TRIM: Token Reduction and Inference Modeling for Cost-Effective Language Generation
Alfredo Garrachón Ruiz, Tomás de la Rosa, Daniel Borrajo
TL;DR
TRIM addresses the high inference costs of large language models by omitting easily-inferable, low-information words during generation and reconstructing the distilled text with a smaller model. It introduces a word-inferability ranking based on $ΔP$ and builds NaLDA, a 44,800-entry dataset across five generation tasks, to evaluate reconstruction performance. Experiments show average token savings around 18–19% with minimal degradation in semantic meaning, and demonstrate that small reconstruction models like T5 can effectively reconstruct full text, especially when paired with GPT-4o as the generator. The approach is language-agnostic and offers practical implications for scalable, cost-efficient generation in real-world deployments.
Abstract
The high inference cost of Large Language Models (LLMs) poses challenges, especially for tasks requiring lengthy outputs.
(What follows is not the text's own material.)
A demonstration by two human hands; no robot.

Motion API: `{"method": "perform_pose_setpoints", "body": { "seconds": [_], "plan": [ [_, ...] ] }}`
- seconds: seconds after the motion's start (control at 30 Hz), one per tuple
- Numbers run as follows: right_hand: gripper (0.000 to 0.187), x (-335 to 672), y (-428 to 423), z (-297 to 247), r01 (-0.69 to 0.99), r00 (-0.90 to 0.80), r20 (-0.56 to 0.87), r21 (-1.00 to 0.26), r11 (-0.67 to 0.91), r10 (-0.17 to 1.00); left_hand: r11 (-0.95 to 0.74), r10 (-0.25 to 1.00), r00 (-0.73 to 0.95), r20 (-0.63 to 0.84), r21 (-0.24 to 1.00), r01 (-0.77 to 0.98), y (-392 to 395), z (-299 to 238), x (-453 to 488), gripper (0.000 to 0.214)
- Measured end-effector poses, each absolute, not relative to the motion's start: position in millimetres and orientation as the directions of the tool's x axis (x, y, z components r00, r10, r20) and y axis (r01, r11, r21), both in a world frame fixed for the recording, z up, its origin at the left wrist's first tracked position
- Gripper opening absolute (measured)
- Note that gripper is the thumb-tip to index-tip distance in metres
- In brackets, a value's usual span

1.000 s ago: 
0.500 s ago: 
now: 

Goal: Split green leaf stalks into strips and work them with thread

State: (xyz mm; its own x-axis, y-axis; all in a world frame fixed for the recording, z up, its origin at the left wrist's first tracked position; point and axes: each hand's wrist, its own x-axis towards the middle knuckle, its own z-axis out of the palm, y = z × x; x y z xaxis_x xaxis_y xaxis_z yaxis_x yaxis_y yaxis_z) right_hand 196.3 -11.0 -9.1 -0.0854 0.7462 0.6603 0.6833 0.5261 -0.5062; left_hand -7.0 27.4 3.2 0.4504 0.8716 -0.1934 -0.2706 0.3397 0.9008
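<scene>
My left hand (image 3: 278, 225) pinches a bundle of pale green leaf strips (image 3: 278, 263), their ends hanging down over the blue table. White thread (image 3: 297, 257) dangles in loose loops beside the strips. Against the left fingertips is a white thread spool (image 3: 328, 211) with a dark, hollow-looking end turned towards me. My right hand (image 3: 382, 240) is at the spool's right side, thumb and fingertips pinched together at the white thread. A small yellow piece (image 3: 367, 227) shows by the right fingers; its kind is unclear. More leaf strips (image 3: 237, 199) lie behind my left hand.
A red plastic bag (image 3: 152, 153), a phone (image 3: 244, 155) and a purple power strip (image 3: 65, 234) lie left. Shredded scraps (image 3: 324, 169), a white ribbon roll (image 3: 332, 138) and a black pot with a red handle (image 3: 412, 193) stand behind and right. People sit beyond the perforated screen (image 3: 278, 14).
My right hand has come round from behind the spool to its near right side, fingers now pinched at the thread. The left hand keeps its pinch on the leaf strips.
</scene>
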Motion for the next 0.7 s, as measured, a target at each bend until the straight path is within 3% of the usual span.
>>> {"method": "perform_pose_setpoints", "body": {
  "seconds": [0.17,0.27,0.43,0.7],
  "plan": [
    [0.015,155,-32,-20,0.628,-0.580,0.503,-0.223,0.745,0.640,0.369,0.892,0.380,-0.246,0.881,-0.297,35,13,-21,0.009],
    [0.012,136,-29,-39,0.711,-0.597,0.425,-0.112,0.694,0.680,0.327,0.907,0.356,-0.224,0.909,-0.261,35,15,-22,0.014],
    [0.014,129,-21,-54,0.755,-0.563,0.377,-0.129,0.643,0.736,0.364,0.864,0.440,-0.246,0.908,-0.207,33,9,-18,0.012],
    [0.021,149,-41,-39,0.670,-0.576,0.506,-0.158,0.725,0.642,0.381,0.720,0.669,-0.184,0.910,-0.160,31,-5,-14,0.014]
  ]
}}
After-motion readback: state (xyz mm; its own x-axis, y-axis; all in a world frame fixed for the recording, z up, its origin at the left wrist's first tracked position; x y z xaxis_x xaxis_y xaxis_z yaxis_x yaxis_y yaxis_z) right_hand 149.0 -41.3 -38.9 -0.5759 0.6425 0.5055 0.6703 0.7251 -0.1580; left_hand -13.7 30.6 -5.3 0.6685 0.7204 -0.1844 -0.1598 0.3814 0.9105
However, natural language often contains redundancy, which presents an opportunity for optimization. We have observed that LLMs can generate distilled language (i.e., concise outputs that retain essential meaning) when prompted appropriately. We propose TRIM, a pipeline for saving computational cost in which the LLM omits a predefined set of semantically irrelevant and easily inferable words based on the context during inference. Then, a specifically trained smaller language model with lower inference cost reconstructs the distilled answer into the ideal answer. Our experiments show promising results, particularly on the proposed NaLDA evaluation dataset focused on the reconstruction task, with 19.4% saved tokens on average for GPT-4o and only a tiny decrease in evaluation metrics. This suggests that the approach can effectively balance efficiency and accuracy in language processing tasks.